__EXERCISE PROMPT__. For the records below, tally every line that has the word "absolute" and reply with the number alone.

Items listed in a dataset

-=-=-=-=-

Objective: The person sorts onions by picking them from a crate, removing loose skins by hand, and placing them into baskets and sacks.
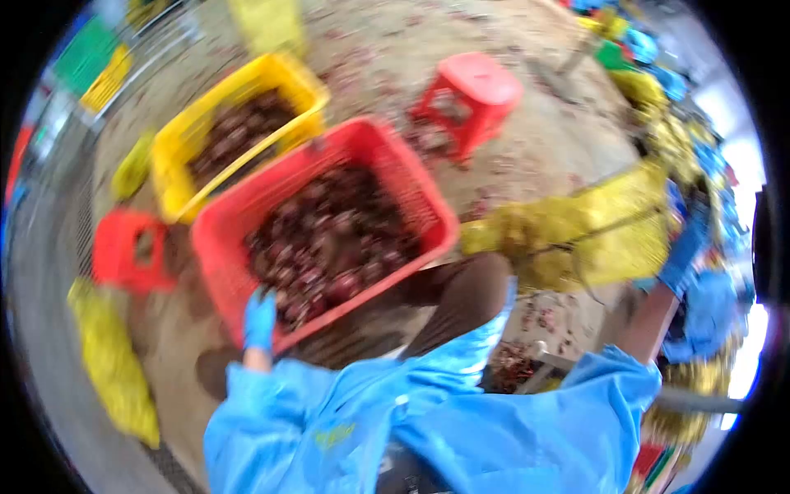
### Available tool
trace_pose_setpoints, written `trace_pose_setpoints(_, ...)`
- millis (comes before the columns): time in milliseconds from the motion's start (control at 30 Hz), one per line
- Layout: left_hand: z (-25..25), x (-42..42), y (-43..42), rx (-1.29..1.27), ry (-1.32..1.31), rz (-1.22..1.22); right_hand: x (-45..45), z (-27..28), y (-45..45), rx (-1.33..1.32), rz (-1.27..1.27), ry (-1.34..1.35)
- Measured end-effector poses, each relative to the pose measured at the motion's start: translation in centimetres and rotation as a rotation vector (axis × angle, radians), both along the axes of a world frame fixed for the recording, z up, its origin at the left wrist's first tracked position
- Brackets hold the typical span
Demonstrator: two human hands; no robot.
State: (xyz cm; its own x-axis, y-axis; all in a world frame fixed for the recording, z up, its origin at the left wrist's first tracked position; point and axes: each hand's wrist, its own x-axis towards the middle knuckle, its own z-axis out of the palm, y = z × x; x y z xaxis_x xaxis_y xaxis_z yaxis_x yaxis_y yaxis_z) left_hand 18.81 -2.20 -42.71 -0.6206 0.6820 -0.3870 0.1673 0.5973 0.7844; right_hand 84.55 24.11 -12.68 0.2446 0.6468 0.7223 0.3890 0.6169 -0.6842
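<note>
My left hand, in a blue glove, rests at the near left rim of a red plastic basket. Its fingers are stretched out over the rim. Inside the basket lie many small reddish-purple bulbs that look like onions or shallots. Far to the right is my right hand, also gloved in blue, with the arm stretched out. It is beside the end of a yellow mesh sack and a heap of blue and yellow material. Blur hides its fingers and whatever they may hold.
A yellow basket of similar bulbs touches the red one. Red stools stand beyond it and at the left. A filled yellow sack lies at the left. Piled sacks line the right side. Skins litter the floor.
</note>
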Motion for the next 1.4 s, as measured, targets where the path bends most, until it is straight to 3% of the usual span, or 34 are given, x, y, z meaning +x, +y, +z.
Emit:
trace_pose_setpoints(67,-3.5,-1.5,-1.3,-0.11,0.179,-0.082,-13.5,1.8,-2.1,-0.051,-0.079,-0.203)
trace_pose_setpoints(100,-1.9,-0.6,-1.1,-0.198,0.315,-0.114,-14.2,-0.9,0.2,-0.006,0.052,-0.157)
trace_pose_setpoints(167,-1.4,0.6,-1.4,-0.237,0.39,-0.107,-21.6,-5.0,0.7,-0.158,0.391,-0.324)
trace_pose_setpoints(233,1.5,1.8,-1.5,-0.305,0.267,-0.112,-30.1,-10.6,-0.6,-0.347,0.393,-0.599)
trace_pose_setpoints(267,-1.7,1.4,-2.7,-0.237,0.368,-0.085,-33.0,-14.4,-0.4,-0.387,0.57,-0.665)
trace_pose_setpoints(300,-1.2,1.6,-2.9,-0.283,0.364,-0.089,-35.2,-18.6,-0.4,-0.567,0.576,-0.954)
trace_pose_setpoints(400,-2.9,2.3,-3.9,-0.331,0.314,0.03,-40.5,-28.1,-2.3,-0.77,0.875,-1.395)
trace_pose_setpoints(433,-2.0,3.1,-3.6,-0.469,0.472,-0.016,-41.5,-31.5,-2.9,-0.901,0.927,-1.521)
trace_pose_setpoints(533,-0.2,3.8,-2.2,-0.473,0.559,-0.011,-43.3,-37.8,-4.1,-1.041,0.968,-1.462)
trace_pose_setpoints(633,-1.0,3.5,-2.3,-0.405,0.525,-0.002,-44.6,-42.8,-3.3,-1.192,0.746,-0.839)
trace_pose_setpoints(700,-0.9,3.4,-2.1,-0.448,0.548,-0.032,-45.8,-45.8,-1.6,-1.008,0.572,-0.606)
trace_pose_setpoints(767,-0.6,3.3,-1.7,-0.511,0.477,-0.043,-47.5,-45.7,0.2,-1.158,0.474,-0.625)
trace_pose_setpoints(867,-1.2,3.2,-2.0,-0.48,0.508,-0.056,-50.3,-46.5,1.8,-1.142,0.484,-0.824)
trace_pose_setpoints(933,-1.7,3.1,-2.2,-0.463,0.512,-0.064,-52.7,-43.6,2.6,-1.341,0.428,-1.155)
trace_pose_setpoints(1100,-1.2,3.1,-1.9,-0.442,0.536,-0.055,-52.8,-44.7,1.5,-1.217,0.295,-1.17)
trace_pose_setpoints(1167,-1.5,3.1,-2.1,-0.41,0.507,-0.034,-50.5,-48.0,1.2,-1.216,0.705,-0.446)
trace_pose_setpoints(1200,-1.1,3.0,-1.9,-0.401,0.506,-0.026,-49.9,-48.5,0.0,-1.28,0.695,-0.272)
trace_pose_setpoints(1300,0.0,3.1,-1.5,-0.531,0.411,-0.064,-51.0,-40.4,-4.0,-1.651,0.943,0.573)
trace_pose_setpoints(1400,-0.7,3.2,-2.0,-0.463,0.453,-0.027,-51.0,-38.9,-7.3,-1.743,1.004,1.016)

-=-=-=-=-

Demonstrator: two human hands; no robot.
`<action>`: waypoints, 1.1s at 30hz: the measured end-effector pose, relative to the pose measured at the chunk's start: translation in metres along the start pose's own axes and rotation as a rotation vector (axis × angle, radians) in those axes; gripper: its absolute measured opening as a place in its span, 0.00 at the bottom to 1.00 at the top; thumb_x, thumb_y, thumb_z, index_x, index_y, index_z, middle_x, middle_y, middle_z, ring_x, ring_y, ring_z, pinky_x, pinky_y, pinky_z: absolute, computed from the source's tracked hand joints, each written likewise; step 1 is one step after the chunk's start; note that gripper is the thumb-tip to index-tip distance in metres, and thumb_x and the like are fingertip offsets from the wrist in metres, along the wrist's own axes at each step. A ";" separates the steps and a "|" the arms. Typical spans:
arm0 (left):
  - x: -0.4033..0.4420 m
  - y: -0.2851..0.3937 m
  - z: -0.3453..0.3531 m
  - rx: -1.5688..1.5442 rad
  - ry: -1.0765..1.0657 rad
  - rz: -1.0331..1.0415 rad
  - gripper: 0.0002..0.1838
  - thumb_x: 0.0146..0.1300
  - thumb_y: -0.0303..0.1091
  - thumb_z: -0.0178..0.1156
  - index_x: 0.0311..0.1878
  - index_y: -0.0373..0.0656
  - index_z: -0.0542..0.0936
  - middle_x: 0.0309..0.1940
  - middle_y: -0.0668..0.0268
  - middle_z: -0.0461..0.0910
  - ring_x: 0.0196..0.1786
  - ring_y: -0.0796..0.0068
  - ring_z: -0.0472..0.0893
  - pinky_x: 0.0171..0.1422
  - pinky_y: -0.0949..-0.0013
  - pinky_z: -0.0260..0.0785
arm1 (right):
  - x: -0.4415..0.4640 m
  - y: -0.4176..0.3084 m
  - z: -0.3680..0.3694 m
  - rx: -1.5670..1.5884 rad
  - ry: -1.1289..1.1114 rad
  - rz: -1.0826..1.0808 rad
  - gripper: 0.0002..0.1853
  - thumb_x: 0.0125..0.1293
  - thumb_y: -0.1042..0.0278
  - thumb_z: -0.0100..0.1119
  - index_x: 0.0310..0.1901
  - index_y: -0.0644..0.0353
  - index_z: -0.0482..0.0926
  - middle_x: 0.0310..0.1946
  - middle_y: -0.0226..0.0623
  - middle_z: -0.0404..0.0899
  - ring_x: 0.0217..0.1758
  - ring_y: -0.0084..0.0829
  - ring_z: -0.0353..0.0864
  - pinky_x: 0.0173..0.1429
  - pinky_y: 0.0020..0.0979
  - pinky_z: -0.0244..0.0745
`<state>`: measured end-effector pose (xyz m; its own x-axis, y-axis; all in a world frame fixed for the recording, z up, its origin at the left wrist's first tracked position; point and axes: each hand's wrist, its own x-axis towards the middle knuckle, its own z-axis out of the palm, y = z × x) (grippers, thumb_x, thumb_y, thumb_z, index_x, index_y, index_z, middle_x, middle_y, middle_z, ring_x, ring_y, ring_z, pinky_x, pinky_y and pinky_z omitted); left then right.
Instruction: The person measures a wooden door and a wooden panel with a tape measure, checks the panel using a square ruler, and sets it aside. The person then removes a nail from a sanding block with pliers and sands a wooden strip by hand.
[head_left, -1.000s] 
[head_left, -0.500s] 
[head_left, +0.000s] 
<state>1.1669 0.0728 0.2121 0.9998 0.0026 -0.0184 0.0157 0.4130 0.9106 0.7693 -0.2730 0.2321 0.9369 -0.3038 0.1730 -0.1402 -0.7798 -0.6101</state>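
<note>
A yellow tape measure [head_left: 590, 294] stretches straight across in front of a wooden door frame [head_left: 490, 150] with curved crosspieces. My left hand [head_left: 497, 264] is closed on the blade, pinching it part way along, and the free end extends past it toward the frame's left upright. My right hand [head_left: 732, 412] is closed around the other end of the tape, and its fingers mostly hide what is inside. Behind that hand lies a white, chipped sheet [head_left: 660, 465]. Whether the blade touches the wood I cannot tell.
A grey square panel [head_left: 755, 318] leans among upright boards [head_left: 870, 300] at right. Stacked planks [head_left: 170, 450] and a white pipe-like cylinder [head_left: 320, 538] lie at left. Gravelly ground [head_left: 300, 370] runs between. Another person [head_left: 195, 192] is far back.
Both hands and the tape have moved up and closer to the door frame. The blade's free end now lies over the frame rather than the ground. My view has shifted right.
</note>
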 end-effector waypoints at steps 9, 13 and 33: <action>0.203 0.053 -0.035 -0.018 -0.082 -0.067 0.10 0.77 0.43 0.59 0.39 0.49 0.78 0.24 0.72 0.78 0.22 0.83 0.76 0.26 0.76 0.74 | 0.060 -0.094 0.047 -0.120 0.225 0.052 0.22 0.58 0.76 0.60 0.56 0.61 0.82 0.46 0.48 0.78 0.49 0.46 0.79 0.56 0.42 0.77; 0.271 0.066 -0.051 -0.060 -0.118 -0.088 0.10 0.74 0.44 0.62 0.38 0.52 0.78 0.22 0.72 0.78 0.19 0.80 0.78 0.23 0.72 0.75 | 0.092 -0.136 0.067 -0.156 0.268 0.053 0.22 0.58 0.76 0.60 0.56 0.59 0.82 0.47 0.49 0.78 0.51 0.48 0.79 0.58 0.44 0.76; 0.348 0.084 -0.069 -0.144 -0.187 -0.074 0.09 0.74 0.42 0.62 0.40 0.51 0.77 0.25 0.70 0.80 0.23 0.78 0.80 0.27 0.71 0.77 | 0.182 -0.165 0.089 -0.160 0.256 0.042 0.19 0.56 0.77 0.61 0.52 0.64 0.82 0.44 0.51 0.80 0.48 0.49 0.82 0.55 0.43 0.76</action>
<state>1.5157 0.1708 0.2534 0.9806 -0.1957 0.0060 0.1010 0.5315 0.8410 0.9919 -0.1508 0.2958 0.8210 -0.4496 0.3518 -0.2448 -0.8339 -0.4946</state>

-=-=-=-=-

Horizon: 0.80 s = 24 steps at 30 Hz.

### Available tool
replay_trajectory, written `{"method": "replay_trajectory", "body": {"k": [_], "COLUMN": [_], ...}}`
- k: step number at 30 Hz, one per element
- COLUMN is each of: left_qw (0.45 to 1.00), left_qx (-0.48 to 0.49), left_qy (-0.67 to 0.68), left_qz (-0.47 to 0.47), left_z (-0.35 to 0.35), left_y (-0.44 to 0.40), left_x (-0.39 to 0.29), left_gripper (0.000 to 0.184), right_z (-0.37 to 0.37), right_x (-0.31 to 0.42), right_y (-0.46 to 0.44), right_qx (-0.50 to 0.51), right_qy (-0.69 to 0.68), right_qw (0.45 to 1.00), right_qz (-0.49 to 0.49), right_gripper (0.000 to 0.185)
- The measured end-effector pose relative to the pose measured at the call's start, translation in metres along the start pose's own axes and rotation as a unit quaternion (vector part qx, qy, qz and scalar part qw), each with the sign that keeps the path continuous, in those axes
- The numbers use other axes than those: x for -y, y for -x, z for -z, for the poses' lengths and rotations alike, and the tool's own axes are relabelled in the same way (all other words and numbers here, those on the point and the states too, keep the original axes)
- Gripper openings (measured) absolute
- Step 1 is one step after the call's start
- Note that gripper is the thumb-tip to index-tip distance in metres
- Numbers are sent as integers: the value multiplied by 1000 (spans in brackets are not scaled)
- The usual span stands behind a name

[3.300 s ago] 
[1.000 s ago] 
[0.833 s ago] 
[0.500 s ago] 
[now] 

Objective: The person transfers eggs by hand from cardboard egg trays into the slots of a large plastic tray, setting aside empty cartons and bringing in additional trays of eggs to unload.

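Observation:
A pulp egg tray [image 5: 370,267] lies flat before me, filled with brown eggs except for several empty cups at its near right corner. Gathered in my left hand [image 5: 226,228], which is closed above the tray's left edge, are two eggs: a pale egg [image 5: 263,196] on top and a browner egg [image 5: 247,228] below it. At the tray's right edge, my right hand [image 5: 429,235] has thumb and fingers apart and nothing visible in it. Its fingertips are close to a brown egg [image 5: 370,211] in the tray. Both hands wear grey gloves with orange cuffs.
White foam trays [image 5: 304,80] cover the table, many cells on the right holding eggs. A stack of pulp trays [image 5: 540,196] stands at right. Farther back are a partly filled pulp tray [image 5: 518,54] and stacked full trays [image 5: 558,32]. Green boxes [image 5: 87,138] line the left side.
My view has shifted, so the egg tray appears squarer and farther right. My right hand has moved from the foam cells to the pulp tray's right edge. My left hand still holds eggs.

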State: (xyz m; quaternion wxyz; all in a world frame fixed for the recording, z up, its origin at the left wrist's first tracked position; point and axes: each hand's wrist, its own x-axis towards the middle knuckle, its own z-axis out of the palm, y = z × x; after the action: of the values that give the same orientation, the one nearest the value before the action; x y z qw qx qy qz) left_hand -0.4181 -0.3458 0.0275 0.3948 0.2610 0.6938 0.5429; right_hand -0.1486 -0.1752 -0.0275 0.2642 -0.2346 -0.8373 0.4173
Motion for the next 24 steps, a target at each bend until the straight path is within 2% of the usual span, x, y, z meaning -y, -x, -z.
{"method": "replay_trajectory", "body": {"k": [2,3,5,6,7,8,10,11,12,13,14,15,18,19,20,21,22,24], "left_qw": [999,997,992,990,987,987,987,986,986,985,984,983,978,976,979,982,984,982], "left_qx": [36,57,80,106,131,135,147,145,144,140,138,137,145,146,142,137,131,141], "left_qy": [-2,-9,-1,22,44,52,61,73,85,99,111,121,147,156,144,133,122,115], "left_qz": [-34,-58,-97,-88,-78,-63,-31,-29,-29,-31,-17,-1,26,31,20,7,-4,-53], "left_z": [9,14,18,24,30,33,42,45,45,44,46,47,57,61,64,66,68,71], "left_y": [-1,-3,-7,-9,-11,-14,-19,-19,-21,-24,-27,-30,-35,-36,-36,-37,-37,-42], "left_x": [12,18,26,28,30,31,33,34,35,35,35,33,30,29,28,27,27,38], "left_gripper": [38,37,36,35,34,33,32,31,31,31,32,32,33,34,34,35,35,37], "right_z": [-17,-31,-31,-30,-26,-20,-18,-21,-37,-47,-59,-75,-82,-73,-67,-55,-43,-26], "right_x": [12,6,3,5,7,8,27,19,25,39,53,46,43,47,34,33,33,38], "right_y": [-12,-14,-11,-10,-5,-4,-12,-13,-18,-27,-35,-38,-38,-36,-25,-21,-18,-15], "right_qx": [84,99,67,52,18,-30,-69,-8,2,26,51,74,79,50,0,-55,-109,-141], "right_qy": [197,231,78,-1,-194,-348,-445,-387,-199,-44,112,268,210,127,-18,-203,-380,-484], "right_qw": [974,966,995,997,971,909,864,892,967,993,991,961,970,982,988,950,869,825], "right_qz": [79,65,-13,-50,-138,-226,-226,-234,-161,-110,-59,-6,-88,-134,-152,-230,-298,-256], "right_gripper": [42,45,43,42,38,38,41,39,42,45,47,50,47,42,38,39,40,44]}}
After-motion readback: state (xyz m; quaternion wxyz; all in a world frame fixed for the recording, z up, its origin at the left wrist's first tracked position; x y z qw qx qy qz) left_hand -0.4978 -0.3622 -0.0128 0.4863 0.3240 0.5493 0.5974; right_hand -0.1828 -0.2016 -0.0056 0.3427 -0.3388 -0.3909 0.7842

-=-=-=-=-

__OUTPUT__. 2